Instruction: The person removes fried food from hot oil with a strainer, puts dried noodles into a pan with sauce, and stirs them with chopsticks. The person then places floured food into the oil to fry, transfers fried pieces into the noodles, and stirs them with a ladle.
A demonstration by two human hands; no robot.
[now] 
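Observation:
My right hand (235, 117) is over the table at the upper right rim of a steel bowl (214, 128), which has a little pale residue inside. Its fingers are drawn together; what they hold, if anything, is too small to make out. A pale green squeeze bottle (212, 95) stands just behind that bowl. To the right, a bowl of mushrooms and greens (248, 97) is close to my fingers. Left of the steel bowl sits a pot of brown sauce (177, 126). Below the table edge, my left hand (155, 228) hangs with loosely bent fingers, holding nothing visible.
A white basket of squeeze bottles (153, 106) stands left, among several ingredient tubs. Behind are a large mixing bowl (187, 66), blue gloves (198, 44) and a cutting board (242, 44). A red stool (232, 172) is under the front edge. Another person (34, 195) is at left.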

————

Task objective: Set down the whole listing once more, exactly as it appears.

Exercise response:
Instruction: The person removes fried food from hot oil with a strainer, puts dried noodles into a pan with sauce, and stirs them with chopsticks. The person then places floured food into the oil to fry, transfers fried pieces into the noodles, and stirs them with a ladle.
A demonstration by two human hands; no robot.
[now] 
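Observation:
My right hand (235, 117) is over the table at the upper right rim of a steel bowl (214, 128), which has a little pale residue inside. Its fingers are drawn together; what they hold, if anything, is too small to make out. A pale green squeeze bottle (212, 95) stands just behind that bowl. To the right, a bowl of mushrooms and greens (248, 97) is close to my fingers. Left of the steel bowl sits a pot of brown sauce (177, 126). Below the table edge, my left hand (155, 228) hangs with loosely bent fingers, holding nothing visible.
A white basket of squeeze bottles (153, 106) stands left, among several ingredient tubs. Behind are a large mixing bowl (187, 66), blue gloves (198, 44) and a cutting board (242, 44). A red stool (232, 172) is under the front edge. Another person (34, 195) is at left.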

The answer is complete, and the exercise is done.